AIM OF THE TASK:
In the entries below, find the line with "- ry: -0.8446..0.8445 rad" and the line with "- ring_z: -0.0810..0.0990". Reproduce those two lines and every line between them exactly, and nothing more.

(Records from a collection)
[Start of section]

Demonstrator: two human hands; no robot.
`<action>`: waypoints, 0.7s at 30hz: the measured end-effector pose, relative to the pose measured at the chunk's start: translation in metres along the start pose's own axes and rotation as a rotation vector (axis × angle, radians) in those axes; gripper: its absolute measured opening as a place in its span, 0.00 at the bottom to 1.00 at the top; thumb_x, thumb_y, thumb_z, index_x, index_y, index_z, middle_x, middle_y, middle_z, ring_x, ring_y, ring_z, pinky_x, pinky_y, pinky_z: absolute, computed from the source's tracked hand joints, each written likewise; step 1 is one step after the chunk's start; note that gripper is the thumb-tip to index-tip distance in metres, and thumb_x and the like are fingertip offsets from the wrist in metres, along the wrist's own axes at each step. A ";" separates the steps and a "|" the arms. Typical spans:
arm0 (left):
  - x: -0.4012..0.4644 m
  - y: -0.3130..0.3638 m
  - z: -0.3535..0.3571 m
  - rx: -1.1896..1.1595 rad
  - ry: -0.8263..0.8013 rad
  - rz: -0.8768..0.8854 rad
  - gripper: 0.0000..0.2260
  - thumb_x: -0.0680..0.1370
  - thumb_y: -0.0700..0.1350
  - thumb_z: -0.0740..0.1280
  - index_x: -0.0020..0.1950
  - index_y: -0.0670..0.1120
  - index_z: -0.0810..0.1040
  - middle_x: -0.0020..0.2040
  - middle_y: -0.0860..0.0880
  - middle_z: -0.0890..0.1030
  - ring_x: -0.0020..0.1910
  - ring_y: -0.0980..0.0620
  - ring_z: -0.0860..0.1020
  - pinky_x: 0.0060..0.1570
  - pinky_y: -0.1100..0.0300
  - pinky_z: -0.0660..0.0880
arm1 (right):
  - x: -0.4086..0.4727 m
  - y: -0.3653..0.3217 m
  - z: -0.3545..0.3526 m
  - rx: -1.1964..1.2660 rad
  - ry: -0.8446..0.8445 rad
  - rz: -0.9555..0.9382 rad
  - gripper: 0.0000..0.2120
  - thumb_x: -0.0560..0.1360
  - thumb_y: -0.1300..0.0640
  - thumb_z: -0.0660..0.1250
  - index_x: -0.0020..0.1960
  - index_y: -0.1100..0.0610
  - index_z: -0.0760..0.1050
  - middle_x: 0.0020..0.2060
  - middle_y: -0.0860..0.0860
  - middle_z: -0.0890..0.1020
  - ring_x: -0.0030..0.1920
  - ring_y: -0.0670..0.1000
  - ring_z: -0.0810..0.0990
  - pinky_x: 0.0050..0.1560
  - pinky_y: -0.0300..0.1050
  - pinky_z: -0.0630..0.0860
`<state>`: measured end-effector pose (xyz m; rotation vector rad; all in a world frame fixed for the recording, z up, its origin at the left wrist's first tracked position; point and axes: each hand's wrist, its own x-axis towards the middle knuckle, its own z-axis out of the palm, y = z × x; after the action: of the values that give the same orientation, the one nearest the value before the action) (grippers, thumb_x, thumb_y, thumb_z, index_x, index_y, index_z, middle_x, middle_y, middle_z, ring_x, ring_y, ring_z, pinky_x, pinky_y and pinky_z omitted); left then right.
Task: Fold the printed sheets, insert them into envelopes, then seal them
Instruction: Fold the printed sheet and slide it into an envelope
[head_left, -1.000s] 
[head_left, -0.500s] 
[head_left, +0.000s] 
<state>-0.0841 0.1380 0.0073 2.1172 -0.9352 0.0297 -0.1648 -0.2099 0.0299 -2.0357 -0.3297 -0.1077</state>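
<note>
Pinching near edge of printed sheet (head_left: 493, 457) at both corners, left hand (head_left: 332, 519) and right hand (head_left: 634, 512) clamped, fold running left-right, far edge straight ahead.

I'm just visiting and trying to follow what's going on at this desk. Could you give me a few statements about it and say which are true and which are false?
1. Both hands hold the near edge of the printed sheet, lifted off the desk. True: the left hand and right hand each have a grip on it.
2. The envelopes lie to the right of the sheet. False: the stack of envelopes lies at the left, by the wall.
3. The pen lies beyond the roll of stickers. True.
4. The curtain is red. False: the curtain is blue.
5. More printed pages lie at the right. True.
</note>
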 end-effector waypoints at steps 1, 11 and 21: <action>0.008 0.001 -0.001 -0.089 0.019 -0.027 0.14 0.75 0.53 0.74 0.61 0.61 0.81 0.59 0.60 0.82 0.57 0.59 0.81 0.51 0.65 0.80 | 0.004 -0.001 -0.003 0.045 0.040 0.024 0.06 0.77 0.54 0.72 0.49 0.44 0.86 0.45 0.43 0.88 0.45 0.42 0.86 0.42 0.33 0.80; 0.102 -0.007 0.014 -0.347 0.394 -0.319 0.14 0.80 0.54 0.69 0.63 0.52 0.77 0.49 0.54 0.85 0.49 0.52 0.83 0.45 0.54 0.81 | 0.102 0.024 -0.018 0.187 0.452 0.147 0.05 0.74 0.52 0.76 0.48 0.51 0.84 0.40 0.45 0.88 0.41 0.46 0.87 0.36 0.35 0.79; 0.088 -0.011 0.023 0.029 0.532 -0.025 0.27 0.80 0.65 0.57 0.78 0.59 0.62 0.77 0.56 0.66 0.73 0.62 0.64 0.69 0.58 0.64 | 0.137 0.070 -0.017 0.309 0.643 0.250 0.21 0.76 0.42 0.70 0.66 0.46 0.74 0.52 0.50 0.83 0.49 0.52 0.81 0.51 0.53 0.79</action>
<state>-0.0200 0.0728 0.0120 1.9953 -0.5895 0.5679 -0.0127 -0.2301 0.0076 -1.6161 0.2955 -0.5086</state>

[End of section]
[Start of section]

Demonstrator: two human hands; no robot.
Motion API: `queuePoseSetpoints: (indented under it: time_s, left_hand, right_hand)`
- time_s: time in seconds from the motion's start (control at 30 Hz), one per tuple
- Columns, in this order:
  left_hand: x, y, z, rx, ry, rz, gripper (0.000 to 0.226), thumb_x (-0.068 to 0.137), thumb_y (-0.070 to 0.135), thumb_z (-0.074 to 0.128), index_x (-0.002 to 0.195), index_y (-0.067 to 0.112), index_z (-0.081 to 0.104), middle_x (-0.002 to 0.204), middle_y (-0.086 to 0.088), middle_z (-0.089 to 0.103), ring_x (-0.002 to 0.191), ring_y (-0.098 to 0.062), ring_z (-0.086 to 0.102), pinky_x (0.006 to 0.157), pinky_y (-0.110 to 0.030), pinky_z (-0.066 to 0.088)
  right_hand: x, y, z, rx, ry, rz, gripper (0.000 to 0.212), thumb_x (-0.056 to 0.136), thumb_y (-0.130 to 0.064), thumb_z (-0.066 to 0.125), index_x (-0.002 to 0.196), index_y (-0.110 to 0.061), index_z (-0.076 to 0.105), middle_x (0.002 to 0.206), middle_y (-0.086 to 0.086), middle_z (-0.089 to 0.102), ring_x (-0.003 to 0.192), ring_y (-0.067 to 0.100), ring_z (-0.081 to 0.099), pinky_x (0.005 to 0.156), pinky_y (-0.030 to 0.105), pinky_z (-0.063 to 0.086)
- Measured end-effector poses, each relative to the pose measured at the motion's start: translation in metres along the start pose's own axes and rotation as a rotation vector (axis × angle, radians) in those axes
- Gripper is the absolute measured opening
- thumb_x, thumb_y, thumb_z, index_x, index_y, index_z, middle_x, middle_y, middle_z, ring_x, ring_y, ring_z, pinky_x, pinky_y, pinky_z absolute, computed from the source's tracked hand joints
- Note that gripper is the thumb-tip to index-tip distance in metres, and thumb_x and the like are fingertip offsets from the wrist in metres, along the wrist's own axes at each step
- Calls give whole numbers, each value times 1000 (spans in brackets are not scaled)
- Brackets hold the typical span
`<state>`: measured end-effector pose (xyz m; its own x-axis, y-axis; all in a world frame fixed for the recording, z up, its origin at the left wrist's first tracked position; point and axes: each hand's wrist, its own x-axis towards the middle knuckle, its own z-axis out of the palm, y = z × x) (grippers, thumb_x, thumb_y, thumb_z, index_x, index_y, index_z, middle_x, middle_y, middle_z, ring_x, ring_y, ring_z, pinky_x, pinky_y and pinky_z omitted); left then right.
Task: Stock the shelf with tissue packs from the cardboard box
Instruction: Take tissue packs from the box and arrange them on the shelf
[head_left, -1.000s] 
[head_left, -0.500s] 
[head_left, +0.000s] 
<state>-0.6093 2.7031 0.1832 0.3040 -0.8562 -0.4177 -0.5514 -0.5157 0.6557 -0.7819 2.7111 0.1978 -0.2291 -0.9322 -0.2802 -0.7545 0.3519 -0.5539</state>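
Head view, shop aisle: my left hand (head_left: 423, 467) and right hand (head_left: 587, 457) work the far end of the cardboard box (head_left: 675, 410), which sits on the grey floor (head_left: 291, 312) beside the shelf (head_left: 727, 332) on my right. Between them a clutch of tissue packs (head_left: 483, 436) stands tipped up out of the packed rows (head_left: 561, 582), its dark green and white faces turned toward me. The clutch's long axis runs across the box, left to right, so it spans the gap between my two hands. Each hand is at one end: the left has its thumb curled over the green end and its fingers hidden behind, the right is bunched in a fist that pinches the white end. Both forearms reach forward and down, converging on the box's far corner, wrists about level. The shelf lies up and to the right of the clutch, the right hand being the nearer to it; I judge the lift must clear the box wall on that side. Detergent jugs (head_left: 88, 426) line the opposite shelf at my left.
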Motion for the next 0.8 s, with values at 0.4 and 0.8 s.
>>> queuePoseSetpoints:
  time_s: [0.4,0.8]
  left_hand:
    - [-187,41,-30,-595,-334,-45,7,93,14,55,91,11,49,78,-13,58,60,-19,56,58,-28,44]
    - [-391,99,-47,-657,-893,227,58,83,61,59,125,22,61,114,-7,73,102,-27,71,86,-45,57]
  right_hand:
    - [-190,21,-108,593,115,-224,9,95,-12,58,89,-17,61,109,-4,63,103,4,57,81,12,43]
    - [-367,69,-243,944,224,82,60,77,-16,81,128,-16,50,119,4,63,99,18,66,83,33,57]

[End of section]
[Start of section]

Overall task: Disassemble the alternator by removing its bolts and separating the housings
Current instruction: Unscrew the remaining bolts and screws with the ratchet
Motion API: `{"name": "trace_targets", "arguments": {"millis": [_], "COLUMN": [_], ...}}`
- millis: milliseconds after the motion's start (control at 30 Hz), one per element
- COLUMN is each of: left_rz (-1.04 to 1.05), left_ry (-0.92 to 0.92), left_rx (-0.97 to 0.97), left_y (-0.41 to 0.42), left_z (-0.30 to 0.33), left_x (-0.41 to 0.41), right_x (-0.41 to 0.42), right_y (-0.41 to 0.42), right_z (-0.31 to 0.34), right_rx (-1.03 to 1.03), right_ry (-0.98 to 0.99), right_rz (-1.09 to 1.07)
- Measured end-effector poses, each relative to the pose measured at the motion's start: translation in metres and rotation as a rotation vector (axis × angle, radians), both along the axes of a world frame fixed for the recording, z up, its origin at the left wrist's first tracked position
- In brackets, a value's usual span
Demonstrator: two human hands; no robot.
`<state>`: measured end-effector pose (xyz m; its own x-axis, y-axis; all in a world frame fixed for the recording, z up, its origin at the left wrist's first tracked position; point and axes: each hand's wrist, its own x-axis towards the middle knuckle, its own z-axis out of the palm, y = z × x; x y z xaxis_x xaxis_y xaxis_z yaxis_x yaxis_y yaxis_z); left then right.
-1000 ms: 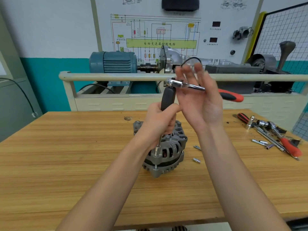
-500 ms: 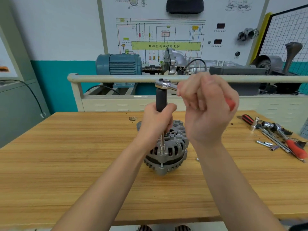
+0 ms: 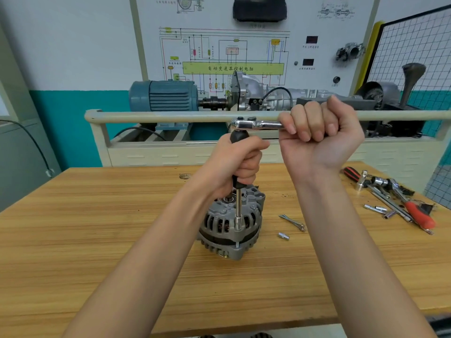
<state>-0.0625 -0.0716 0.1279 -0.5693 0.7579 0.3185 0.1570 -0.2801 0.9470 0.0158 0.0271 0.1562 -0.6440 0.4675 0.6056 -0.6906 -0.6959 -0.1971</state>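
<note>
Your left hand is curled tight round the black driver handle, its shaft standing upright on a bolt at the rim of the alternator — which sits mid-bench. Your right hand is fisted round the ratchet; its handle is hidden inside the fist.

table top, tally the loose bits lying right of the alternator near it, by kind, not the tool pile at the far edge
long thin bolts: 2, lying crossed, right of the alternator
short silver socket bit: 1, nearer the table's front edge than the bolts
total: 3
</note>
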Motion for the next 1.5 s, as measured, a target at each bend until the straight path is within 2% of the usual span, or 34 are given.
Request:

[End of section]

REPLY TO THE TASK:
  - ry: -0.8446..0.8445 rad
  - rz: -0.9555..0.9382 rad
  - gripper: 0.0000..0.2120
  - thumb_x: -0.0560..0.1360
  - thumb_y: -0.1300..0.0640
  - thumb_z: -0.0660..0.1250
  - index_x: -0.0020..0.1960
  - index_y: -0.1100..0.0610
  - index_z: -0.0760..0.1050
  - middle_x: 0.0020..0.2060
  - middle_y: -0.0860..0.0860
  - middle_z: -0.0890..0.1020
  - ring_x: -0.0030..0.1920
  - ring_y: -0.0670..0.1000
  - ring_z: -0.0810..0.0990

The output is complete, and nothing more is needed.